(Task directions):
From the records that follow, copy every line in which "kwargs" appears.

(Recorded data):
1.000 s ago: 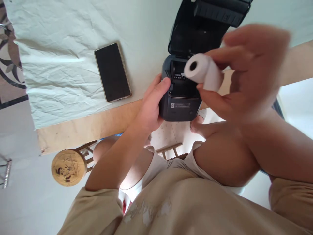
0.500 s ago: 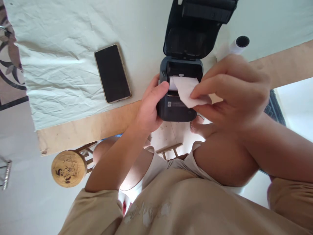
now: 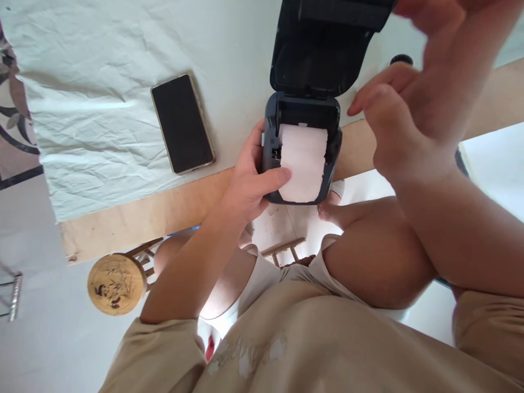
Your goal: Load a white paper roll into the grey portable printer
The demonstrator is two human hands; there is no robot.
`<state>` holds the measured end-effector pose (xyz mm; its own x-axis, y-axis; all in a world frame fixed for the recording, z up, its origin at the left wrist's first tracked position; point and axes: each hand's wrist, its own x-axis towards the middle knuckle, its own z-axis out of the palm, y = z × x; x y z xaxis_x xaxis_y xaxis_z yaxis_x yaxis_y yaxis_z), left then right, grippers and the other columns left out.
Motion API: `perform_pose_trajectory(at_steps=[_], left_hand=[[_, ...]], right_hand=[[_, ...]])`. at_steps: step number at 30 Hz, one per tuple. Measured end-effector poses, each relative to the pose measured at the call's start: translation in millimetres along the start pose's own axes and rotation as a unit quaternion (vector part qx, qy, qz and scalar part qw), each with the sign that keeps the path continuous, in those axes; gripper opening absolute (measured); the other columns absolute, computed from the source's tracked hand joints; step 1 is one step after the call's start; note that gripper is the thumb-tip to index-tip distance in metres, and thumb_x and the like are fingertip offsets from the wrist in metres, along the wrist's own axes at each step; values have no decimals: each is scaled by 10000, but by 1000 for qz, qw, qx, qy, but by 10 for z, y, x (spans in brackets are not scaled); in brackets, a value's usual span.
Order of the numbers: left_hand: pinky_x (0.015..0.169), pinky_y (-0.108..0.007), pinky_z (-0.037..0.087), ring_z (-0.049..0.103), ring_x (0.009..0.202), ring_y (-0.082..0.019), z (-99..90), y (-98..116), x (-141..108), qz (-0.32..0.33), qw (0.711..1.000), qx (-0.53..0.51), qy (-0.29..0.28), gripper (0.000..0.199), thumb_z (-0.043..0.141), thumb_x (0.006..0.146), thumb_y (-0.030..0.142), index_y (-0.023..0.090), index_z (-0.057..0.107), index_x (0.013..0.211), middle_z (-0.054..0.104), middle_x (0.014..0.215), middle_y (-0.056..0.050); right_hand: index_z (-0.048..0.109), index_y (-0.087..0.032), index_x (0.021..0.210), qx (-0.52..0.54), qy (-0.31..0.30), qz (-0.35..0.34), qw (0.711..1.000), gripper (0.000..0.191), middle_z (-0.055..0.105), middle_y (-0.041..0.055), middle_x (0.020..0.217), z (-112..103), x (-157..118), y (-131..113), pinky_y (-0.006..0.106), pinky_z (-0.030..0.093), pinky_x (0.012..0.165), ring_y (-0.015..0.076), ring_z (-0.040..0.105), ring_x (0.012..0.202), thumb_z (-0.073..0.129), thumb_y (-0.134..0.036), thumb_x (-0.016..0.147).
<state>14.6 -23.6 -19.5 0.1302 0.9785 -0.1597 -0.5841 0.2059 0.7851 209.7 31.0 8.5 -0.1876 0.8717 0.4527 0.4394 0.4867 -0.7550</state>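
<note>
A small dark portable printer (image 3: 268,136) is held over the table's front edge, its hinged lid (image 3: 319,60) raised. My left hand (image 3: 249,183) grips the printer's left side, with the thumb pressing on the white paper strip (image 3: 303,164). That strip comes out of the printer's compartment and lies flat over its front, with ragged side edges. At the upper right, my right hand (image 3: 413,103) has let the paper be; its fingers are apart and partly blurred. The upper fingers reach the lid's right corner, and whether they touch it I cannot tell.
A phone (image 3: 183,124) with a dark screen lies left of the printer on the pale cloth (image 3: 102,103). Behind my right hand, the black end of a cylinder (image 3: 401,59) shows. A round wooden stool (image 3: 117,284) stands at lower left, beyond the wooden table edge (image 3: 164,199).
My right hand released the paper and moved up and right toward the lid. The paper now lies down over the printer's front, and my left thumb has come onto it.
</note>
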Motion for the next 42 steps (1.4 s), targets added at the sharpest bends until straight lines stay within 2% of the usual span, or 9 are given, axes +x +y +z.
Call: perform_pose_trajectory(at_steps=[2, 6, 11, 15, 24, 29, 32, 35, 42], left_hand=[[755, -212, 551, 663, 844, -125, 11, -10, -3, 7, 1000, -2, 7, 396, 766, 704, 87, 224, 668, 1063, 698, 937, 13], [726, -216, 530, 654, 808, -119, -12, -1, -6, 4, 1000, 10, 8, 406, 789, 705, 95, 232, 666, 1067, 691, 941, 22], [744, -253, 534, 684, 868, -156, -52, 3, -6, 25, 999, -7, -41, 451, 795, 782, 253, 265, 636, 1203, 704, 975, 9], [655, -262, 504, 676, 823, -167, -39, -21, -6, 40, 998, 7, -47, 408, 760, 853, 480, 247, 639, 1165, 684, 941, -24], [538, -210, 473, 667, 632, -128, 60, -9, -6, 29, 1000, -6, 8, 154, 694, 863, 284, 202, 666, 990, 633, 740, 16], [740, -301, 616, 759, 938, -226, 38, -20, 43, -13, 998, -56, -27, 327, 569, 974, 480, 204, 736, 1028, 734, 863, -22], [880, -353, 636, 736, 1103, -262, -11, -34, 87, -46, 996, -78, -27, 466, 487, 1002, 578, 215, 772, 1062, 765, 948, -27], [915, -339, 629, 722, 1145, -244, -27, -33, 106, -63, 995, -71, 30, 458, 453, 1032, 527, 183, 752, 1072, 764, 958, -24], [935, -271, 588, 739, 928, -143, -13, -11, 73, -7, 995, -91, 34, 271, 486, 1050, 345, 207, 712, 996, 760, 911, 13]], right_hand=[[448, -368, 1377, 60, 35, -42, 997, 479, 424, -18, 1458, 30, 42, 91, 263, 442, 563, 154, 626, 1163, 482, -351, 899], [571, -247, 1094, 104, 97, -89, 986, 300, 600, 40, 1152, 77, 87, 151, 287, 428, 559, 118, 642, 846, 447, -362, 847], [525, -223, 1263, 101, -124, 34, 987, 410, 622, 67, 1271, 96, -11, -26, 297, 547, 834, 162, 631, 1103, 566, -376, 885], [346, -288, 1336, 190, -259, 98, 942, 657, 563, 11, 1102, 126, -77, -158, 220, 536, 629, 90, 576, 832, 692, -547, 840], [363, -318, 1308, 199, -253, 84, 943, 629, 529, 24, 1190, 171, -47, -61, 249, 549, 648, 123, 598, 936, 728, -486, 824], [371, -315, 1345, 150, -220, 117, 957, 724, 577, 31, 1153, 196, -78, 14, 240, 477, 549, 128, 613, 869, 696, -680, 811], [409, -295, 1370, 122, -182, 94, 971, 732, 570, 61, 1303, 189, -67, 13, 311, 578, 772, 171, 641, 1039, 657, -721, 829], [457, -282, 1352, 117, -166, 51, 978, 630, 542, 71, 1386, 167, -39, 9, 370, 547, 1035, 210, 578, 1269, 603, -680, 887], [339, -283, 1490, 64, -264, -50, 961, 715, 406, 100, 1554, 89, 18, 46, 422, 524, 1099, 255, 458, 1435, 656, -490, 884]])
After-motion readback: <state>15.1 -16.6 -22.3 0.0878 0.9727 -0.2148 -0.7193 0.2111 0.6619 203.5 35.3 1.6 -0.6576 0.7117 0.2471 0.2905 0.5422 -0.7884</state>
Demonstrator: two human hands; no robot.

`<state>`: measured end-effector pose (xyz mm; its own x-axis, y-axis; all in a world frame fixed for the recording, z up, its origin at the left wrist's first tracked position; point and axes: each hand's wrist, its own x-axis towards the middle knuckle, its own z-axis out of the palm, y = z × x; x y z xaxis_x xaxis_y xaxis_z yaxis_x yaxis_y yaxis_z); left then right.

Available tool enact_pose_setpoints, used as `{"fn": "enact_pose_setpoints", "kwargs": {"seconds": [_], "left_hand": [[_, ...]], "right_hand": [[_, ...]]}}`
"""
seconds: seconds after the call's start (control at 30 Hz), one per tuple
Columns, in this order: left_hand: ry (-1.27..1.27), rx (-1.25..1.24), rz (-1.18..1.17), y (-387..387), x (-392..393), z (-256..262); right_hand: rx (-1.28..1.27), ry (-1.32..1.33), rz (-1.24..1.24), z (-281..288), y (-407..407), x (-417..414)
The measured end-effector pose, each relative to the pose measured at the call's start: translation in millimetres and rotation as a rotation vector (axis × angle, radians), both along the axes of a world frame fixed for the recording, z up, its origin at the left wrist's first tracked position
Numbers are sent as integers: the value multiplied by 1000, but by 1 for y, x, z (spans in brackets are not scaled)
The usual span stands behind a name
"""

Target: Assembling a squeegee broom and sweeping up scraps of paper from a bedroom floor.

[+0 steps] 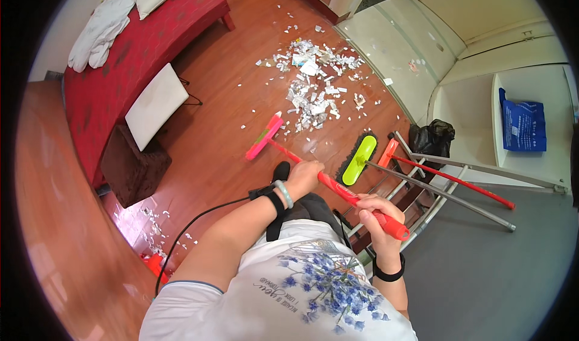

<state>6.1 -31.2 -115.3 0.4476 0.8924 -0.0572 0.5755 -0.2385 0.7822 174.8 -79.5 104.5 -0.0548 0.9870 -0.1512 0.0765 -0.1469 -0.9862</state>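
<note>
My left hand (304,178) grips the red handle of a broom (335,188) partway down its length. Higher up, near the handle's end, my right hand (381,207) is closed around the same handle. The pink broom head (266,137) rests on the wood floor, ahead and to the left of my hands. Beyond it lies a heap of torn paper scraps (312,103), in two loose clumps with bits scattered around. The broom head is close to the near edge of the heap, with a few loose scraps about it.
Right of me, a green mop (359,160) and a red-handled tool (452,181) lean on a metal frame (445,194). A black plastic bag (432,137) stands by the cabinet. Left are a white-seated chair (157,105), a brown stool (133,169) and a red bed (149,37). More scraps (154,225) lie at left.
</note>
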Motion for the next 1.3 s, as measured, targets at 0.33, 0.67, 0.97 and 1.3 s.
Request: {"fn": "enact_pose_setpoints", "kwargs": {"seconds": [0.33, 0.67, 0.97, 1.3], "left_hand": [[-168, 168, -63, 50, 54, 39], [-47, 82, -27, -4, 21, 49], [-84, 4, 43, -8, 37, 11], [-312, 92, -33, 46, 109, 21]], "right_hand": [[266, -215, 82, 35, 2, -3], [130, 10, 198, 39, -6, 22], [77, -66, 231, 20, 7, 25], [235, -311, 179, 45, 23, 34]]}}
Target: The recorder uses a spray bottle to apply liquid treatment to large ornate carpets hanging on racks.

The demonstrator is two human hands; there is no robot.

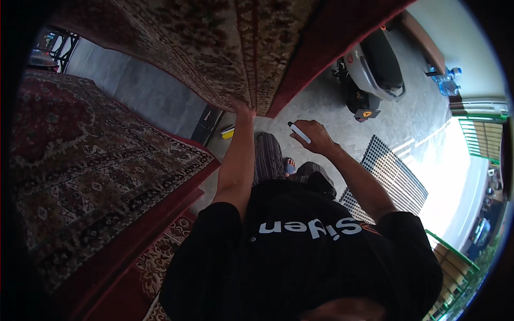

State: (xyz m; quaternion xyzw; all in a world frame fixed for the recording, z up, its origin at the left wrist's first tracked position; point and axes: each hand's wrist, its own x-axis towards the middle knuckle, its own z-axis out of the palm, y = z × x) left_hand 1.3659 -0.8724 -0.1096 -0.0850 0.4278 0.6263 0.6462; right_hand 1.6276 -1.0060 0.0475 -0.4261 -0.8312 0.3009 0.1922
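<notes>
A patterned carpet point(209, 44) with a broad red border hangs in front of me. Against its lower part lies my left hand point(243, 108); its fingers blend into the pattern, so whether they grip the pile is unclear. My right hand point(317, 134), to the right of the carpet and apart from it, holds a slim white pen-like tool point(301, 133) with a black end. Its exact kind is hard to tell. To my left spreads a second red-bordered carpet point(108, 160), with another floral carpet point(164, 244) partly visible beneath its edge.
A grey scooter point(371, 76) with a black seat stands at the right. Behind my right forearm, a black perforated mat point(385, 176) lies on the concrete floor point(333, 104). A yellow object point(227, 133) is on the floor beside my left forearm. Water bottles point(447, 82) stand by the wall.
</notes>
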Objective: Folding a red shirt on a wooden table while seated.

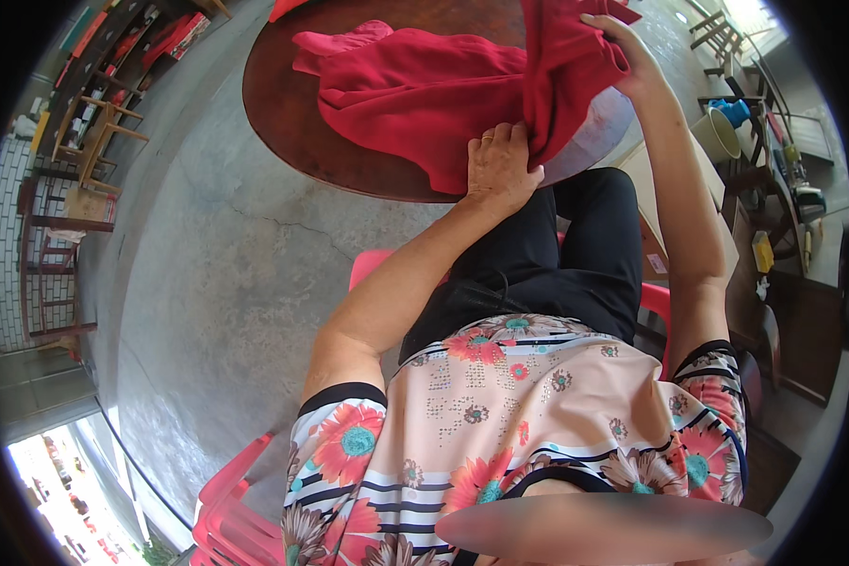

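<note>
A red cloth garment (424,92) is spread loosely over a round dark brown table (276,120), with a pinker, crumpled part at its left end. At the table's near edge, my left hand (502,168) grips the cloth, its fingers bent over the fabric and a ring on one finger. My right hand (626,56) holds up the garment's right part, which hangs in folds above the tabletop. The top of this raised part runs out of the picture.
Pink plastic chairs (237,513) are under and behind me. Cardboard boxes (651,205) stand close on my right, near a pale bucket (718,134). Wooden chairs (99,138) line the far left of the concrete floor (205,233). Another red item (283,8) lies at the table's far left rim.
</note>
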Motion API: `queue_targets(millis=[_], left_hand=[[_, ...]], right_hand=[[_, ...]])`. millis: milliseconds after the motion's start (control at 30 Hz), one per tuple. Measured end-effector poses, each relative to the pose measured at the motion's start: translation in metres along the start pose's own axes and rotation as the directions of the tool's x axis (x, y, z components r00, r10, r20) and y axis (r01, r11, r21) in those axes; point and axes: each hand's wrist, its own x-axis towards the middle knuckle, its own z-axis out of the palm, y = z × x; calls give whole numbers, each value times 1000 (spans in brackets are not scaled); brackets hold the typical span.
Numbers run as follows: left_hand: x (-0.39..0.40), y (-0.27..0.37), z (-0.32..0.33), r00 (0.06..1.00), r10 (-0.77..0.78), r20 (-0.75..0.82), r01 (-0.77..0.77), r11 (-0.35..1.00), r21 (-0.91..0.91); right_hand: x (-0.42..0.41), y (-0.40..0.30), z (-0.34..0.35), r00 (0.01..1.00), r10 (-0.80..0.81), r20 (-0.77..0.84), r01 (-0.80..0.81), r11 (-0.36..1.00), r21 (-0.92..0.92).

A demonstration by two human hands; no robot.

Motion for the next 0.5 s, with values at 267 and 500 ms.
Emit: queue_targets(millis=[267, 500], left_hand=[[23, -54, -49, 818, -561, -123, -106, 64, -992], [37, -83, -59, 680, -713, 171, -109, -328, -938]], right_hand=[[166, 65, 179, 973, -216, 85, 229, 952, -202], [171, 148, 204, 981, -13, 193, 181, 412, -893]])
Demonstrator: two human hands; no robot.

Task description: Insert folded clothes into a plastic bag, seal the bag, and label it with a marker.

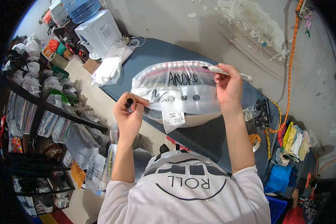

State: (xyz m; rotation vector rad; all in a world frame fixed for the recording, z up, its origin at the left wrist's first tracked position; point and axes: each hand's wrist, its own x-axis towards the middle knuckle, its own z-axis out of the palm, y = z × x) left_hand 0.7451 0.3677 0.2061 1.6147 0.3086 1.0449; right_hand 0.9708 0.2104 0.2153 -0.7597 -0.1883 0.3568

(Answer box):
Available tool enact_pose_setpoints, used as `{"fn": "enact_pose_setpoints", "kwargs": {"seconds": [_], "left_hand": [[_, ...]], "right_hand": [[_, ...]]}}`
Request: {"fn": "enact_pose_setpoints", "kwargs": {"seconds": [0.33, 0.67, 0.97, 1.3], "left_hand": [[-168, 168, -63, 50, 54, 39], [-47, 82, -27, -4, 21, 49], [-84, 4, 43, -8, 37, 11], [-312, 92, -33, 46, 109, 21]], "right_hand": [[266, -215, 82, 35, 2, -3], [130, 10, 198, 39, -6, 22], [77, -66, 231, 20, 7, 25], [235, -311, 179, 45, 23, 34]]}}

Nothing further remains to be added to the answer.